• _PROBLEM TO SOLVE_: What lines below mention the word "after"? Copy each one.
(RAW DATA Opens)
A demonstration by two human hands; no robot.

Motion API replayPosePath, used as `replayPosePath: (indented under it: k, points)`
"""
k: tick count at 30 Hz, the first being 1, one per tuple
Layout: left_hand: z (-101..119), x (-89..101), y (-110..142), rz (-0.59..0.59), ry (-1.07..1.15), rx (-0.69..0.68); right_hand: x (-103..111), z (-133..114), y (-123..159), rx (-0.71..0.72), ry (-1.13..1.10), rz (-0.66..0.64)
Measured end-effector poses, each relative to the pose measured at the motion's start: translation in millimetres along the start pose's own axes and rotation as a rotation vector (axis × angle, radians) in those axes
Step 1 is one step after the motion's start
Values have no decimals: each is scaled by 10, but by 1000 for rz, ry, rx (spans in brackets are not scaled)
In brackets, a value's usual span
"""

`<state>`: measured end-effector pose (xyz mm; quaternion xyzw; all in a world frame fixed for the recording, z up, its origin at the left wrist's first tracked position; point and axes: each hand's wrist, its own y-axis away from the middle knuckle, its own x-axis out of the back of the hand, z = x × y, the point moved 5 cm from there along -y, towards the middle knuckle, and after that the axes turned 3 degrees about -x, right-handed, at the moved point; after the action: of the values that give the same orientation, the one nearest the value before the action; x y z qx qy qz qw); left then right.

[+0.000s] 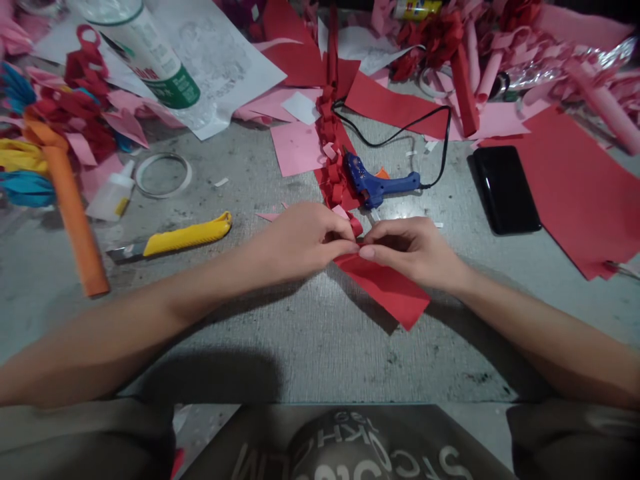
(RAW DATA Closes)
• _EXPECTED ANSWER_:
Step 1 is one step after the motion's start
`<state>`: measured end-effector pose (xyz mm; quaternion xyzw; all in a world frame fixed for the recording, z up, its origin at the left wrist's first tracked position; point and axes: each hand's wrist, its own y-axis away from the middle knuckle, its own x-axis out of the back of the hand, z = x × y, the point moved 5 cm from there along -y, towards the middle knuckle, and after that the axes turned 3 degrees about -x, right-handed, at the moved point; after the action: of the values that give the same orientation, the one nearest the value before the action; x y z qx qy qz qw); left then right.

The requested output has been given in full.